START Collected data
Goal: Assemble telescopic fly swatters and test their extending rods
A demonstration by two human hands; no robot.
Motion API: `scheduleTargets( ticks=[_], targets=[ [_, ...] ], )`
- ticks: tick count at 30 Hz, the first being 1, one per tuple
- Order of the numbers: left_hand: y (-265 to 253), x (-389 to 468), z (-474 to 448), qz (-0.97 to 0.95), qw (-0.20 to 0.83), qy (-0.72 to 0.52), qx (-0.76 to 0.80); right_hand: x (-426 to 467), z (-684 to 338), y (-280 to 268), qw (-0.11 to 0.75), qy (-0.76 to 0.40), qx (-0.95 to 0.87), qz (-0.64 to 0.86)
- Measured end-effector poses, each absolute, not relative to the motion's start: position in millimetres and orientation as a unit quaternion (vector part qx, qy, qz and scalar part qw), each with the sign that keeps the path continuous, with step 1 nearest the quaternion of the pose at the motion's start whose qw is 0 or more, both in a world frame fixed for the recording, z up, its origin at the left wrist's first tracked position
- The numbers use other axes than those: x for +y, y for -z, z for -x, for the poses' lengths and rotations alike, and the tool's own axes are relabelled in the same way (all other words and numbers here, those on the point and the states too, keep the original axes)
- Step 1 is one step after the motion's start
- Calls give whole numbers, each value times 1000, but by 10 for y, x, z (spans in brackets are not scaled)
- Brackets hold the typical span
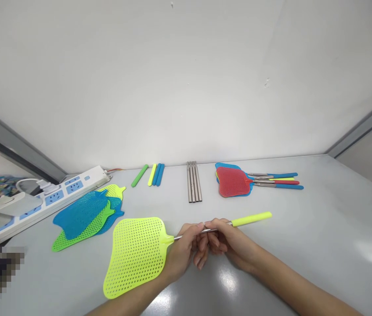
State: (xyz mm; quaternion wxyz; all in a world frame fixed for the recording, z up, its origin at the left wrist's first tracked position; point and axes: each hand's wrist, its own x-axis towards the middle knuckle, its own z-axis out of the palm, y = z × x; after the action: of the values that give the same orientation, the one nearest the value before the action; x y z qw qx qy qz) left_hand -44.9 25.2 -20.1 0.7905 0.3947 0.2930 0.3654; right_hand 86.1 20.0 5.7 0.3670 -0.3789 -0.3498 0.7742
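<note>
A yellow fly swatter (136,254) is held level above the table, its perforated head to the left and its yellow grip to the right. My left hand (186,250) pinches the metal rod near the head. Close beside it, my right hand (227,241) is closed on the same rod, just left of the yellow grip. Several metal rods (194,182) lie side by side beyond my hands. Loose grips lie left of them: a green grip (139,175), a yellow grip (152,174) and blue grips (158,174).
Blue, green and yellow swatter heads (83,213) are piled at the left, against a white power strip (54,197) with plugs in it. At the back right lie several whole fly swatters (235,182), a red one on top. A white wall (186,87) borders the grey table (320,228).
</note>
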Motion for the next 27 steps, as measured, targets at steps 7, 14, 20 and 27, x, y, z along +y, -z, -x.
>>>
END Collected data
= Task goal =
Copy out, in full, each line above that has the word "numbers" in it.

= Result below =
- Order of the numbers: left_hand: y (-265 to 253), x (-389 to 468), z (-474 to 448), qz (-0.97 to 0.95), qw (-0.20 to 0.83), qy (-0.72 to 0.52), qx (-0.76 to 0.80); right_hand: x (-426 to 467), z (-684 to 338), y (-280 to 268), qw (-0.11 to 0.75), qy (-0.76 to 0.40), qx (-0.95 to 0.87), qz (-0.64 to 0.86)
- The numbers use other axes than those: x for +y, y for -z, z for -x, for the poses' lengths and rotations alike, and the tool's own axes are relabelled in the same way (all other words and numbers here, those on the point and the states too, keep the original axes)
- Calls give whole numbers, each value times 1000, but by 10 for y, x, z (spans in brackets are not scaled)

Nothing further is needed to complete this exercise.